Hoogervorst Lotje, Nelissen Rob G H H, Van Steenbergen Liza, Pedersen Alma B, Kristiansen Eskild Bendix, Lindberg-Larsen Martin, Torre Marina, Ciminello Enrico, Valentini Riccardo, Grimberg Alexander W, Wu Yinan, Marang-van de Mheen Perla J
Department of Orthopaedics, Leiden University Medical Center, Leiden, the Netherlands.
Dutch Arthroplasty Register (LROI), 's- Hertogenbosch, the Netherlands.
Acta Orthop. 2025 Apr 17;96:339-347. doi: 10.2340/17453674.2025.43476.
Pooling data on the performance of total knee (TK) implants across registries is only possible if the same TK implant is used across multiple registries and if used in patients with similar characteristics. We assessed to what extent specific TK implants: (i) are used across multiple registries or only in a single registry; and (ii) differ in patient characteristics between registries.
All primary TK implants implanted between January 2020 and December 2021 in the Danish, Dutch, German, and Italian registries were included. We determined the number of registries using a specific TK implant (based on combined femoral-tibial component brand name and fixation/congruency/mobile bearing insert/patella usage). Patient characteristics (age/body mass index [BMI]/sex/diagnosis osteoarthritis) were compared across registries for TK implants used in ≥ 2 registries ≥ 100 times.
813 different TK implants (577,351 procedures) were used across the 4 registries, of which 53 TK implants (7%) were used in 1 registry (8,000 procedures). 760 different TK implants (569,351 procedures; 99%) were used in ≥ 2 registries of which 47 different TK implants (393,954 procedures; 68%) were used in ≥ 2 registries and ≥ 100 times. Statistically and clinically significant differences in age for the same TK implant across registries were observed for 29 TK implants (62%) and 3 TK implants (6%), respectively; for other characteristics these were for BMI 30 (64%) and 0 (0%) TK implants; for male proportion 23 (49%) and 17 (36%) TK implants; and for diagnosis of osteoarthritis 42 (89%) and 34 (72%) TK implants, respectively.

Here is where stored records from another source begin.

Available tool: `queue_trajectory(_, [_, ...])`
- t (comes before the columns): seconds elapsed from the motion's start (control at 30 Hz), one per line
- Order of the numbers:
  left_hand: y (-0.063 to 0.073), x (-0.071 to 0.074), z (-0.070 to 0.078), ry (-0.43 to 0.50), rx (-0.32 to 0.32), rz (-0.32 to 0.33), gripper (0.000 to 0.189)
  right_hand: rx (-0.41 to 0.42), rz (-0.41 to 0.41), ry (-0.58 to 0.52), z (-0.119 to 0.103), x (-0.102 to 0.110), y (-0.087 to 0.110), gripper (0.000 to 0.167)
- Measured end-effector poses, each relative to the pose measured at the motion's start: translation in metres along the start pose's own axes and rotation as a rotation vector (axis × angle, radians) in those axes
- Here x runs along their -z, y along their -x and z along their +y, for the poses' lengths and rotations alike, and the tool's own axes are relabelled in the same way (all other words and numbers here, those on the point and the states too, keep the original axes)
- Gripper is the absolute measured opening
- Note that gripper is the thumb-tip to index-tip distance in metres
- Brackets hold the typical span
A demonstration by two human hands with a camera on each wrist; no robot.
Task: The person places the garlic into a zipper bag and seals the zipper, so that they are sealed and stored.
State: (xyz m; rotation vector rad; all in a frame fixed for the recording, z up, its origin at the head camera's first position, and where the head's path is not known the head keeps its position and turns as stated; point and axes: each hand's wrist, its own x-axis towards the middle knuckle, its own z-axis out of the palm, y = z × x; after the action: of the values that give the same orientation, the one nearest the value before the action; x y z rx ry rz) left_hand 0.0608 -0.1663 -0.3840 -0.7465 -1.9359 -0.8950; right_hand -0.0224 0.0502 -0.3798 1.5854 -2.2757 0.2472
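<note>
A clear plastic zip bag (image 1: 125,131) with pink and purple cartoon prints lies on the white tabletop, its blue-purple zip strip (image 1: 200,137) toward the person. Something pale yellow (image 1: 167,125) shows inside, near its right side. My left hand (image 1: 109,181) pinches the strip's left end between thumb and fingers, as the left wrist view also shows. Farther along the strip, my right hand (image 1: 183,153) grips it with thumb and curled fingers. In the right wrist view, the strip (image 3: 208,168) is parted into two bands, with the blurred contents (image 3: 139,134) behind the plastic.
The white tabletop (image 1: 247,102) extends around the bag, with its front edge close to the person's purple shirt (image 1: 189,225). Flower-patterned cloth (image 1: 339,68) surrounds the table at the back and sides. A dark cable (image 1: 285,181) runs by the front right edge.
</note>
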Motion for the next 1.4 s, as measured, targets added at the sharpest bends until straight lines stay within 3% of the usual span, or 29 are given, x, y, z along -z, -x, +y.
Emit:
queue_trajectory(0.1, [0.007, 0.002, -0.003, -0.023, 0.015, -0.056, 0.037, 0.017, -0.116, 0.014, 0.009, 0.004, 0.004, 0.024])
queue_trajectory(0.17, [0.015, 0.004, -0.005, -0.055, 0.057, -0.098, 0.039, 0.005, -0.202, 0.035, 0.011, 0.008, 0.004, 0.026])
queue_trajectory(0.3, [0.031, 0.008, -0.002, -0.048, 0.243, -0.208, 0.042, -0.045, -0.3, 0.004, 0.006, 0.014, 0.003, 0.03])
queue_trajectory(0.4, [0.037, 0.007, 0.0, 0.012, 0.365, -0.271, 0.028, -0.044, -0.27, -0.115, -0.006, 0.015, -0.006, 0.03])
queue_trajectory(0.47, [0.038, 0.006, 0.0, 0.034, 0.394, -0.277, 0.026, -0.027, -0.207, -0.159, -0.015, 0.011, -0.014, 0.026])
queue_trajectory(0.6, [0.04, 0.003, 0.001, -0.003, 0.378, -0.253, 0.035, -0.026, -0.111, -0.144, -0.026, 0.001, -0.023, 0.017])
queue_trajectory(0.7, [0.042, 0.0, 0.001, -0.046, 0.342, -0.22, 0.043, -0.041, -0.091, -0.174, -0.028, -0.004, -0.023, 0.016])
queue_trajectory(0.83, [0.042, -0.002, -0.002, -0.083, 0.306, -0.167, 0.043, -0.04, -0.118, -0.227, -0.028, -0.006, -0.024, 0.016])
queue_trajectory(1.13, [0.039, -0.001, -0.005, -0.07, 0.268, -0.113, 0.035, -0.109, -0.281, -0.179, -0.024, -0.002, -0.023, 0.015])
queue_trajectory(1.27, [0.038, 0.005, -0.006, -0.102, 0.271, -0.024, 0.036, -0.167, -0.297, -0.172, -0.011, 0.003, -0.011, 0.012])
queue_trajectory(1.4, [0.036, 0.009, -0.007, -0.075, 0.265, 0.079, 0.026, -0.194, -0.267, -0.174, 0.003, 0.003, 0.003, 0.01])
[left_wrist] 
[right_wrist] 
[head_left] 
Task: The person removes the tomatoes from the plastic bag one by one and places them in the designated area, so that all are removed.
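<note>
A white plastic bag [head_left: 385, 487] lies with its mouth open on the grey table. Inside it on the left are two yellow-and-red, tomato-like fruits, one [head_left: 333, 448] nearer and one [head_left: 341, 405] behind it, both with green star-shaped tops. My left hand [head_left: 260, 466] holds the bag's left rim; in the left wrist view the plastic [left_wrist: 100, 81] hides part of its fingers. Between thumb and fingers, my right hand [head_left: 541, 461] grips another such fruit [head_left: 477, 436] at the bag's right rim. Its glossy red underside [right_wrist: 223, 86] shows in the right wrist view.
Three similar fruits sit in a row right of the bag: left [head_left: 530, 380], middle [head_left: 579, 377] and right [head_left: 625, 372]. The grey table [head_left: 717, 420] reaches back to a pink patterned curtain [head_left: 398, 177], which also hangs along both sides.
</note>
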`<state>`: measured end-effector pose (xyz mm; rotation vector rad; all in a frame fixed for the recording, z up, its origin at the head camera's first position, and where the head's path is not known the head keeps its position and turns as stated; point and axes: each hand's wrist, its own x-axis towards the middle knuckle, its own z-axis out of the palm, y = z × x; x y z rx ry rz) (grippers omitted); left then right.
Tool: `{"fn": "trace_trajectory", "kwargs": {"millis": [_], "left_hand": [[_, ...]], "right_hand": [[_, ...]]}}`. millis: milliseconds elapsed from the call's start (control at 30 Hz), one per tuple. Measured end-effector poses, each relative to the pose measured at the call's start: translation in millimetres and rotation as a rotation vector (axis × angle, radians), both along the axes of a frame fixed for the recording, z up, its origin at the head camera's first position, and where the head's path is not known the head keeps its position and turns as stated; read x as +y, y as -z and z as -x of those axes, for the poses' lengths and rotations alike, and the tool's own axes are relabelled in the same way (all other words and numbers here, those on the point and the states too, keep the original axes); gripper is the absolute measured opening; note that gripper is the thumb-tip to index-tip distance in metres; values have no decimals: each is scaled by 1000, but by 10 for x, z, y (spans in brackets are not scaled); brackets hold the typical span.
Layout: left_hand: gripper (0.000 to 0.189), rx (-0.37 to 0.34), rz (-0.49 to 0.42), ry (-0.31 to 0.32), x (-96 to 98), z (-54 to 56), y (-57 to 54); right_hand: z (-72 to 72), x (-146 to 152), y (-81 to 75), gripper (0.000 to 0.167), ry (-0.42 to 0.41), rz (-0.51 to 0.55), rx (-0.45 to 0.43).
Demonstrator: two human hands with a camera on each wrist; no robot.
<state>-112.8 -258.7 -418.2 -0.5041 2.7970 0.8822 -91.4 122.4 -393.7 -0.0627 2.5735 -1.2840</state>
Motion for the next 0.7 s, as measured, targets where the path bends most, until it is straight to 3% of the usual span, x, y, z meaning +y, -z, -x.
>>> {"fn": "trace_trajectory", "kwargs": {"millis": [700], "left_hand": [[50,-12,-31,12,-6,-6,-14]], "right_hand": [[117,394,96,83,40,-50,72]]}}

Most specific TK implants and TK procedures were used across multiple registries, but they were often used in patients with different characteristics. This has an impact on comparing implant performances between registries.
只有在多个登记处使用相同的全膝关节(TK)植入物,且用于特征相似的患者时,才有可能汇总各登记处TK植入物的性能数据。我们评估了特定TK植入物在以下方面的程度:(i)在多个登记处使用还是仅在单个登记处使用;(ii)各登记处患者特征的差异。
纳入2020年1月至2021年12月在丹麦、荷兰、德国和意大利登记处植入的所有初次TK植入物。我们根据特定的TK植入物(基于股骨 - 胫骨组件组合品牌名称以及固定方式/匹配度/活动轴承插入物/髌骨使用情况)确定使用该植入物的登记处数量。对在≥2个登记处使用≥100次的TK植入物,比较各登记处的患者特征(年龄/体重指数[BMI]/性别/骨关节炎诊断)。
4个登记处共使用了813种不同的TK植入物(577,351例手术),其中53种TK植入物(7%)仅在1个登记处使用(8,000例手术)。760种不同的TK植入物(569,351例手术;99%)在≥2个登记处使用,其中47种不同的TK植入物(393,954例手术;68%)在≥2个登记处且使用次数≥100次。对于相同的TK植入物,各登记处在年龄方面,分别观察到29种(62%)和3种(6%)存在统计学和临床显著差异;对于其他特征,BMI方面分别有30种(64%)和0种(0%)存在差异;男性比例方面分别有23种(49%)和17种(36%)存在差异;骨关节炎诊断方面分别有42种(89%)和34种(72%)存在差异。
大多数特定的TK植入物和TK手术在多个登记处使用,但它们通常用于特征不同的患者。这对比较各登记处植入物的性能有影响。